- _What to produce_
Starting at the line that contains "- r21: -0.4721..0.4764" and stopping at the line that contains "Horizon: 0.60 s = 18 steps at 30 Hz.", restate each line of the records below exactly. Omit the pictures.
(Beginning of Data under study)
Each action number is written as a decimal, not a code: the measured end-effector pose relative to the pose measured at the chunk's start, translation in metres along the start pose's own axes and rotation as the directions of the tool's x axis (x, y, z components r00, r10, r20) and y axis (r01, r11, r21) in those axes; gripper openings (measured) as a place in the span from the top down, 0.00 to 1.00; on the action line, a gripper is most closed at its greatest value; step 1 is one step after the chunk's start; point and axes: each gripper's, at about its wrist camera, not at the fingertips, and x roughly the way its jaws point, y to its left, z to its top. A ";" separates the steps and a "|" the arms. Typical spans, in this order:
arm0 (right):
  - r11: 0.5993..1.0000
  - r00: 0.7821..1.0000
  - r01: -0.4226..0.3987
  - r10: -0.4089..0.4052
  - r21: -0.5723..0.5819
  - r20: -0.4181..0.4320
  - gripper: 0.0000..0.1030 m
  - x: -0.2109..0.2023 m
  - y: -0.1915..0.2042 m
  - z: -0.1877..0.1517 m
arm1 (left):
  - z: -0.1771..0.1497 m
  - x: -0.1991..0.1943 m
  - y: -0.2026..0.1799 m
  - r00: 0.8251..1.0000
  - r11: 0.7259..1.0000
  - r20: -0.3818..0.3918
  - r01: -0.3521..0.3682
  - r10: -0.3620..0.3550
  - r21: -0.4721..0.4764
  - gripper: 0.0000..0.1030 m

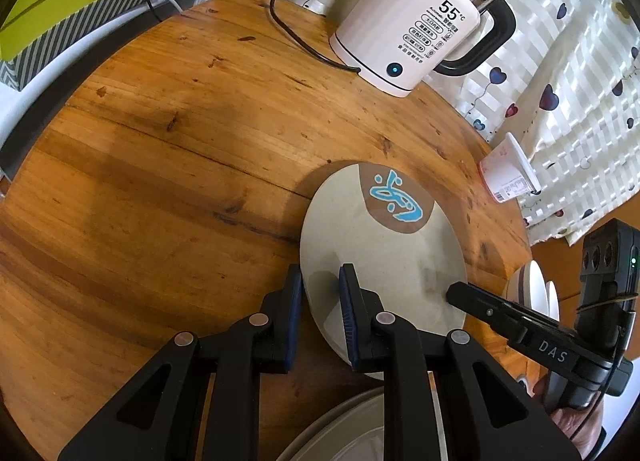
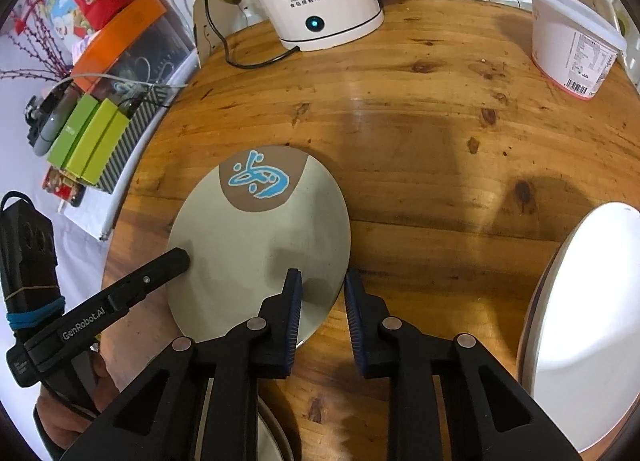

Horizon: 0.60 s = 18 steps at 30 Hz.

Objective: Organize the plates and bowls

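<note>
plate (image 1: 384, 245): one, beige with a blue motif, over the wooden table (image 1: 180, 141) | my left gripper (image 1: 322, 309): clamped on its left rim | my right gripper (image 2: 322, 313): narrow, straddling its right rim, grip unclear | one kettle (image 1: 408, 21), one white tub (image 2: 572, 49), one white bowl (image 2: 580, 321)

Open wooden tabletop (image 1: 168, 165) left of beige plate (image 1: 384, 253); blocked behind by white kettle (image 1: 408, 29) and cord (image 1: 296, 37), at right by yogurt tub (image 2: 572, 45), white bowl (image 2: 580, 333).
</note>
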 end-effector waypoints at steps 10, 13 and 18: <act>1.000 1.000 -0.013 0.013 -0.018 0.020 0.79 -0.015 0.007 0.004 | 0.002 -0.021 -0.009 1.000 1.000 0.026 -0.008 0.008 0.009 0.81; 0.999 0.999 -0.021 0.022 -0.025 0.023 0.79 -0.022 0.009 0.002 | -0.001 -0.031 -0.014 0.999 1.000 0.034 -0.013 0.013 0.016 0.81; 0.999 0.999 -0.038 0.038 -0.033 0.020 0.79 -0.033 0.012 -0.007 | -0.012 -0.047 -0.020 0.999 1.000 0.043 -0.020 0.019 0.018 0.81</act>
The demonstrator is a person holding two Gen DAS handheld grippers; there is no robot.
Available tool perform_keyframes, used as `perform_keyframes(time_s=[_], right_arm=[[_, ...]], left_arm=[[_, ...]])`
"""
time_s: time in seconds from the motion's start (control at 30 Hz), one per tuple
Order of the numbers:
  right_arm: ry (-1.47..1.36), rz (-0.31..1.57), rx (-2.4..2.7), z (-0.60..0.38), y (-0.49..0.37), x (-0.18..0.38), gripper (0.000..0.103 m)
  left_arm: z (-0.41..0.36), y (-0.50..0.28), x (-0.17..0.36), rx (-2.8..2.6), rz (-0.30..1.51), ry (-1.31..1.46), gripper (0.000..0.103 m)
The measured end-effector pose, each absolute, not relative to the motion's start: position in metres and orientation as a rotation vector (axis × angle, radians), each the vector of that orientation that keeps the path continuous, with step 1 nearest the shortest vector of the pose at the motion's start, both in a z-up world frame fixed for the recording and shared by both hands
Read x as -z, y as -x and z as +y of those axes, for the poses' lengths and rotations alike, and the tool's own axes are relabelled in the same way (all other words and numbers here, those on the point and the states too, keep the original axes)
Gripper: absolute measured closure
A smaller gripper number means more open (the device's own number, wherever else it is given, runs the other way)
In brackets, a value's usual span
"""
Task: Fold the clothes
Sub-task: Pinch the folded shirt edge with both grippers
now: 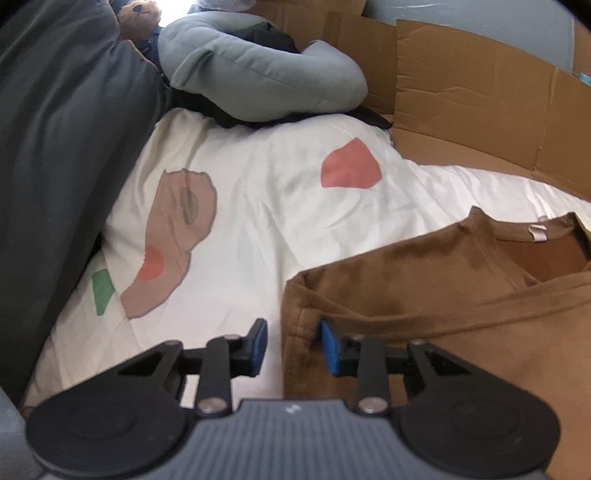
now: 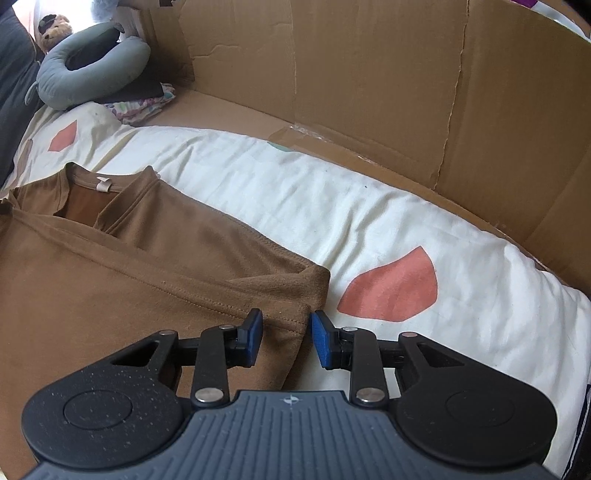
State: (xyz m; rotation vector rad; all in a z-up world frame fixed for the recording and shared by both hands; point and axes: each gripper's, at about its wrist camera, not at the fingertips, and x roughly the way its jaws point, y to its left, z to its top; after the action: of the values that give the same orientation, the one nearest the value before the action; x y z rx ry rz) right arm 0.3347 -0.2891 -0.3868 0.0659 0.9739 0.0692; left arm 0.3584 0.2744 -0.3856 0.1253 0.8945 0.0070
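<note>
A brown shirt (image 1: pixel 424 295) lies flat on the white patterned bed sheet (image 1: pixel 258 206), collar and label at the far side. My left gripper (image 1: pixel 294 347) straddles the shirt's left edge; its jaws stand apart, and a strip of white sheet shows between the left pad and the cloth. In the right wrist view the same brown shirt (image 2: pixel 129 266) fills the left half. My right gripper (image 2: pixel 287 341) straddles its right edge near the folded corner, jaws apart, with the cloth lying loose between the blue pads.
Cardboard walls (image 2: pixel 369 74) rise along the far side of the bed. A grey curved pillow (image 1: pixel 258 74) and a stuffed bear (image 2: pixel 53 29) sit at the far left corner. Dark bedding (image 1: pixel 55 147) is piled on the left. Folded clothes (image 2: pixel 144 99) lie beside the pillow.
</note>
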Motion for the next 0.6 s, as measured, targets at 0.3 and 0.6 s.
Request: perform_keyframes(time_s=[0.3, 0.6], right_arm=[[-0.042, 0.974, -0.095, -0.285, -0.336, 0.388, 0.092], [0.065, 0.955, -0.101, -0.280, -0.326, 0.372, 0.101]], left_arm=[[0.266, -0.354, 0.390, -0.003, 0.881, -0.145, 0.091], [0.265, -0.332, 0.372, -0.003, 0.818, -0.185, 0.095]])
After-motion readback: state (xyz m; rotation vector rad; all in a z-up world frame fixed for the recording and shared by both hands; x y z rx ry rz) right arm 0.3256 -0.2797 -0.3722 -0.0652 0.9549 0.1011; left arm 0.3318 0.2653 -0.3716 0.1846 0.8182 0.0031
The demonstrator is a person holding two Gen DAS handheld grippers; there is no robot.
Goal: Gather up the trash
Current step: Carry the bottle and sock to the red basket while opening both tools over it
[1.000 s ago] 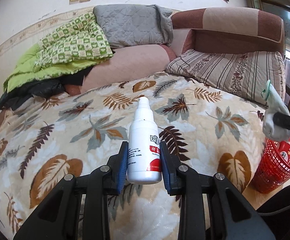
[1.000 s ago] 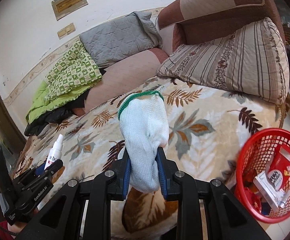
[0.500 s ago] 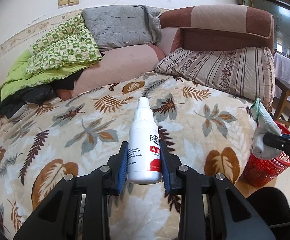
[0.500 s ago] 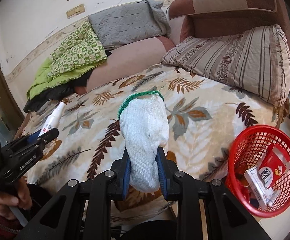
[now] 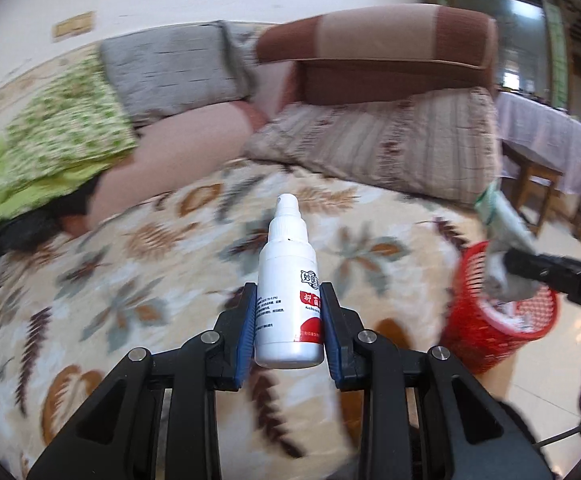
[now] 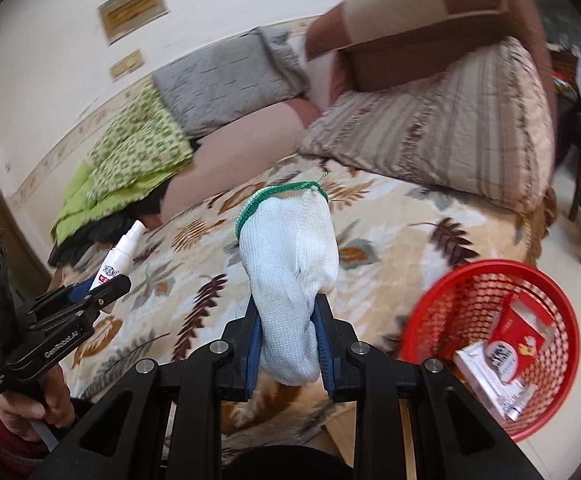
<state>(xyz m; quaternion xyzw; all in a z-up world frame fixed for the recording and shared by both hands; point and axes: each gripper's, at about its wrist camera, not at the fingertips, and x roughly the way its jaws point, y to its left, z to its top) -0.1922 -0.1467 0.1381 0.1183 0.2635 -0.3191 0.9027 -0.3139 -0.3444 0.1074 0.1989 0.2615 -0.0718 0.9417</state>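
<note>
Beside the leaf-print bed [image 6: 390,216], I'm carrying the glove [image 6: 290,280] clamped in my right gripper [image 6: 289,344] and the spray bottle [image 5: 289,296] clamped in my left gripper [image 5: 289,332]; I should centre each over the red basket [image 6: 442,304] at lower right before releasing.

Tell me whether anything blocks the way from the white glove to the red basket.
Nothing visible does. The right gripper holds the white glove near the red basket, whose top is open. A red packet and a white box lie inside, low down.
</note>
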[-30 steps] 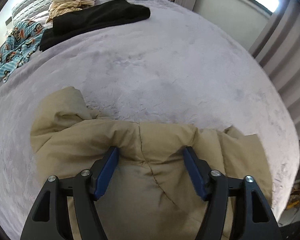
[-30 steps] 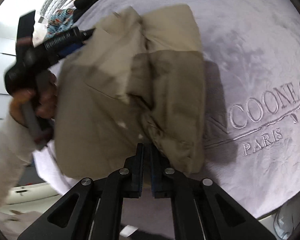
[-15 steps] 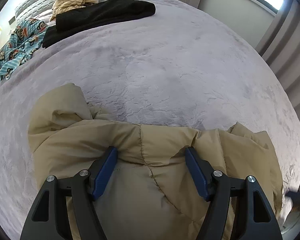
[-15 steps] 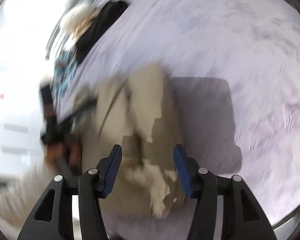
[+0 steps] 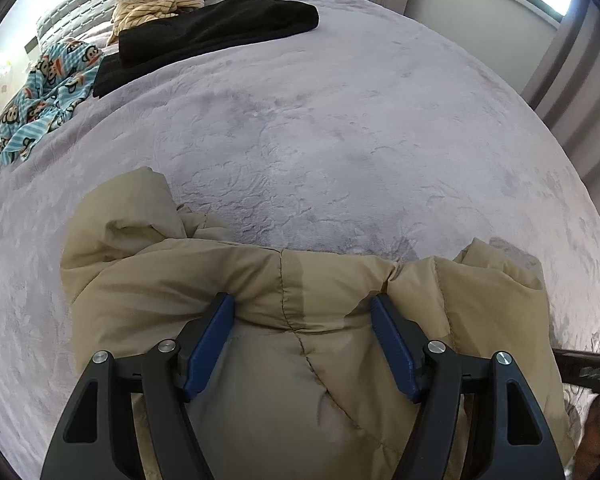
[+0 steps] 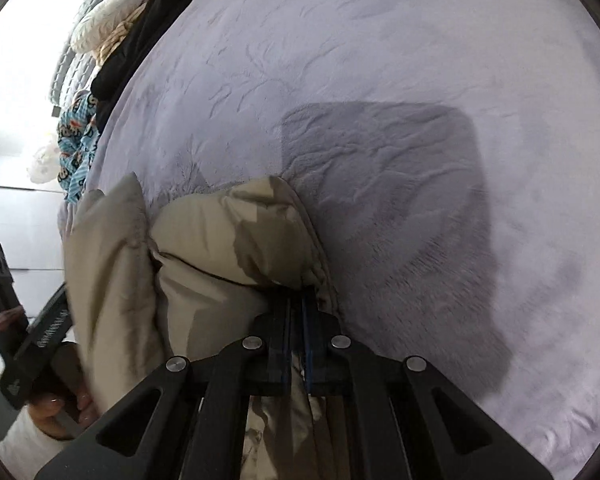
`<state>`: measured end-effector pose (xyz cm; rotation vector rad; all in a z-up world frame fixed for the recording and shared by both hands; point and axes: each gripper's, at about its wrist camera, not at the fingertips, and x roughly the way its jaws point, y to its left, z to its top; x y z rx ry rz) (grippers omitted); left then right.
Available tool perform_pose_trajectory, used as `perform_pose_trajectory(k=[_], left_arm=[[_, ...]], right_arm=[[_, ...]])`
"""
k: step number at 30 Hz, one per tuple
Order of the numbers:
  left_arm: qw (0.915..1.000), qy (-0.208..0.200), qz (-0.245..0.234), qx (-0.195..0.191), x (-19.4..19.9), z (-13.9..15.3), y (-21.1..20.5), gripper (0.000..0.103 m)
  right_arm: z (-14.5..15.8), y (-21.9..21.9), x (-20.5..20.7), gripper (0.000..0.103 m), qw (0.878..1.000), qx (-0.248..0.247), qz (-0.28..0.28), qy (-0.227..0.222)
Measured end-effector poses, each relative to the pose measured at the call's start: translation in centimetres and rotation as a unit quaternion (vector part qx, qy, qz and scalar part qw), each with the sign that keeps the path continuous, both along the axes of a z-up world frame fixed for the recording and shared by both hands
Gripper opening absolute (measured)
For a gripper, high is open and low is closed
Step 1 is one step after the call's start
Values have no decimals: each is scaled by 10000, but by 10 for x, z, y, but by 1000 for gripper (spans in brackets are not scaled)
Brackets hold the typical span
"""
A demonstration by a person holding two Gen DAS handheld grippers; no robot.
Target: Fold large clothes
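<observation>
Khaki padded jacket (image 5: 308, 360) lies bunched on the lilac blanket (image 5: 340, 140), no legible writing showing, the left gripper (image 5: 302, 312) spread wide over it, the right gripper (image 6: 296, 300) pinching its edge, black clothes (image 5: 216, 32) far off.

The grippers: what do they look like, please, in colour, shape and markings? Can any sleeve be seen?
Both are black. The left gripper has two angular arms with triangular cut-outs, silver round pivot screws, and blue pads inside the fingers. The right gripper has the same black frame, silver screws and blue pads. In the right wrist view, the left hand shows a whitish sleeve and the handle bears small white markings, unreadable.
</observation>
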<state>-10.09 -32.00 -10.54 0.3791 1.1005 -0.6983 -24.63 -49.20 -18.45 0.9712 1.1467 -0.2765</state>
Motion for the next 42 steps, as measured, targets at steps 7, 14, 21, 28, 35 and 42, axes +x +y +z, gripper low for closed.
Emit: perform_pose_trajectory(k=[7,14,21,28,35,42], left_arm=[[10000,-21,1,51,0,1,0,72],[9999,-22,106,96,-1,9,4,75],[9996,110,201,179,-4,33,23,75],[9981,232,450,360,-16,57,57,75],[9959,393,688,445,-30,64,82,75],[9947,396,867,383,-38,61,100,103]], right_arm=[[70,14,-6,7,9971,-126,9,-745],[84,70,-3,6,9928,-370,920,-666],[51,89,4,6,9905,-615,1222,-154],[51,90,17,6,9906,-572,1239,-36],[50,88,13,6,9897,-561,1312,53],[48,90,16,6,9885,-591,1386,85]])
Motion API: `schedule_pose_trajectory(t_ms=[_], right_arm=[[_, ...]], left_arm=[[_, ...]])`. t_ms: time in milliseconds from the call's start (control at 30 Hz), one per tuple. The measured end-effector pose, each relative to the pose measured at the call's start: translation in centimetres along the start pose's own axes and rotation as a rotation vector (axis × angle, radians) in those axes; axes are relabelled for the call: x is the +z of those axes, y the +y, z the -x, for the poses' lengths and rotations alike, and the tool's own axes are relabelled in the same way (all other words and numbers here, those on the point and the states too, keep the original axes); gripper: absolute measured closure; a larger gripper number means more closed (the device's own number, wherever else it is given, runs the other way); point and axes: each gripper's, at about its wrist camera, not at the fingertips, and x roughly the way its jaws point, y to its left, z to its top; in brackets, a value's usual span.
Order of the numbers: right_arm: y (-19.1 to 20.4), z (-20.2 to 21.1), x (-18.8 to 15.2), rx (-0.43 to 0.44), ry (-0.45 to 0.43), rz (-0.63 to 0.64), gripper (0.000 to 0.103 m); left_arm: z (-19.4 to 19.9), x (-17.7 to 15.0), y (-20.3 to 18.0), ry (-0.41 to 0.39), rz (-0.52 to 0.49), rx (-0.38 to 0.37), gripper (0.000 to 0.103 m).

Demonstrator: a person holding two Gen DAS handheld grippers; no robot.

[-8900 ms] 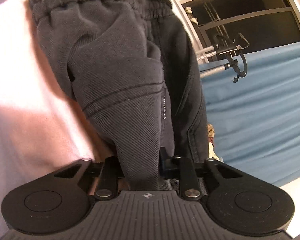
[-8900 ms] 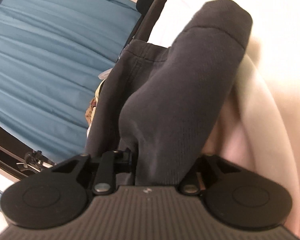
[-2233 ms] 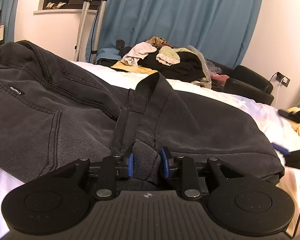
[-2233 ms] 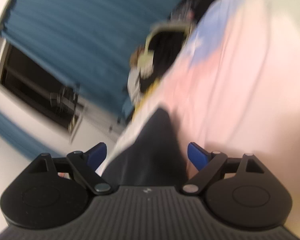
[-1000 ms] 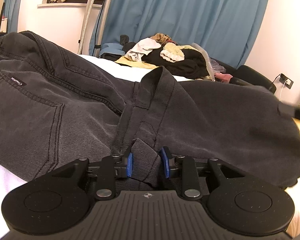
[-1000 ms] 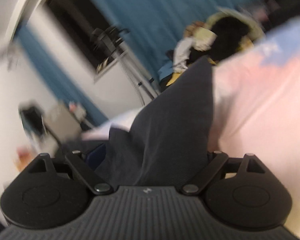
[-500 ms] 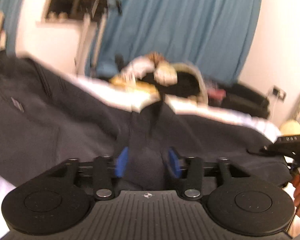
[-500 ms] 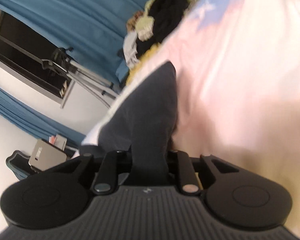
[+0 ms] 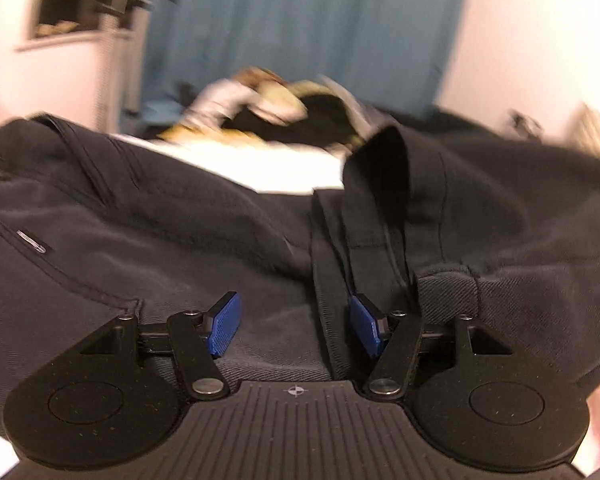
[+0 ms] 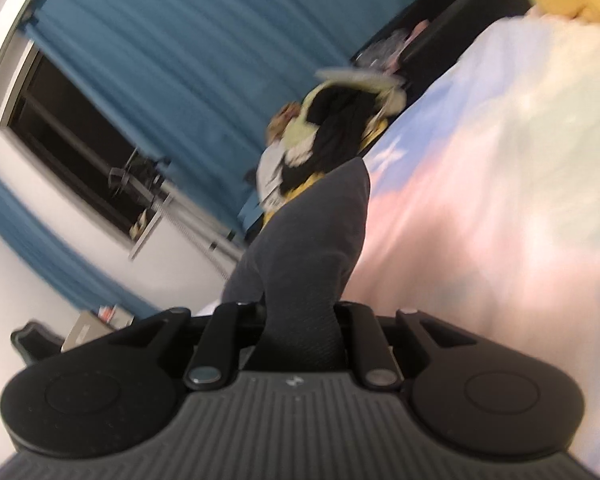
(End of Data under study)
- _Task answer_
  - r21: -0.4721..0.4764
  - gripper: 0.0000..0.1030 m


Horizon: 0.60 s = 18 steps at 30 Hz.

No more work is needed on this answer.